Central Station Relationship
Monitoring is outsourced to a UL-listed central station under a private-label agreement. The current contract provides:
Tiered pricing ($5.50–$7.75 per account/month)
Branded call-in support using seller’s company name
Customizable event reporting
Redundancy across two call centers
Buyers must negotiate:
Assignment of existing contract
Confirmation of continued branding and account management
SLA compliance history (missed signals, false alarm calls)
Buyers can also evaluate in-sourcing monitoring in the long term or switching to a lower-cost monitoring partner if sufficient margin lift exists.
Sales and Marketing
The business does not currently employ a dedicated sales team.
New accounts come from:
Online search traffic and Google Ads ($2,500/month)
Referrals from builders, contractors, and property managers
Customer referrals and reviews (high retention, 4.8+ rating)
Direct RFP invitations for commercial systems
There is significant upside in:
Hiring a commercial sales rep focused on multi-site retail, clinics, and warehouses
Expanding into new construction through builder and GC relationships
Launching bundled “security + access + video” offerings for Class B commercial
Assets and Inventory
The company owns:
4 branded vans with secure shelving and stock inventory
Low-voltage tools, testers, cable stock, and fire system inspection gear
$80K of inventory: control panels, keypads, PIR sensors, batteries, cabling
No material CapEx is needed in the first year. Lease: 3,000 sq ft office with tech bench, dispatch room, and inventory storage. $3,900/month gross. Lease assignable.
Compliance and Legal Considerations
Buyers must diligence:
State licensing: low-voltage and alarm certifications current
Local municipal alarm permits (several jurisdictions require vendor registration)

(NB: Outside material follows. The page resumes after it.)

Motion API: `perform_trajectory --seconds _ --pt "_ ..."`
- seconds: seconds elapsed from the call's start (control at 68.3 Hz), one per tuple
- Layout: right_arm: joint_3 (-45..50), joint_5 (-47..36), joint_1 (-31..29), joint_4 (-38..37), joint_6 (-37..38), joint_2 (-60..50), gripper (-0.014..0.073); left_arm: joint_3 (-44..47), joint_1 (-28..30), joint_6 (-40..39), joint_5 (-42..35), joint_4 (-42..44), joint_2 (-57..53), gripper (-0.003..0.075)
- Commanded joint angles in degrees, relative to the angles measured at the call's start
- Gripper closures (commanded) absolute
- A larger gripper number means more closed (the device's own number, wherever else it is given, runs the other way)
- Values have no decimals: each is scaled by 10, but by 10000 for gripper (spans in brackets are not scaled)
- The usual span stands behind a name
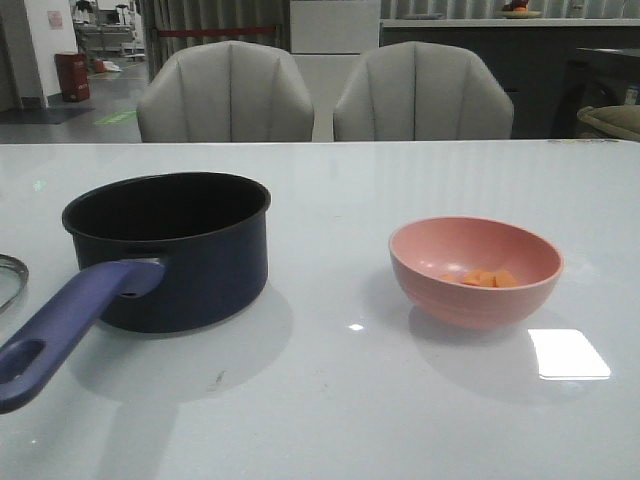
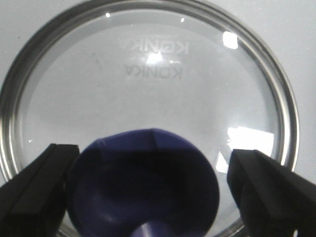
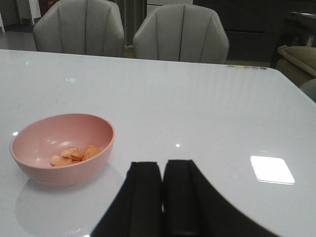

Insurance: $2M GL, $1M E&O, $1M cyber, $1M auto
Bonding capacity for public or school jobs
Subscriber agreement enforceability and terms
There are no material lawsuits, license violations, or insurance claims in the past 5 years.
Working Capital Needs
Payroll: $55K–$65K biweekly
Monitoring pass-through: $25K/month
Inventory refresh: $25K–$35K
Software upgrades: $10K
Seller consulting: $20K–$30K over 6–12 months
Ideal Buyer Profiles
Low-voltage or security operators seeking regional expansion
Entrepreneurs with telecom or networking background
Trade consolidators (e.g., fire, HVAC, cabling) layering on RMR
PE-backed roll-up platforms targeting recurring subscriber bases
Post-Close Execution Plan
Assign subscriber agreements and monitor RMR retention
Meet all key commercial and government clients
Retain lead techs and qualifying license holders
Upgrade CRM and job ticketing for profit tracking
Launch commercial outbound sales strategy
Conclusion
This security and alarm monitoring company presents an ideal blend of recurring RMR cash flow, defensible licensing structure, and commercial client density. With an SBA-structured deal, buyer protections around licensing and RMR continuity, and a modest CapEx profile, the business offers a high-ROI path to stable income and long-term scalability. For buyers focused on telecom-adjacent services, commercial B2B routes, or blue-collar businesses with tech leverage, this acquisition is a strong platform with immediate cash flow and systems in place to scale.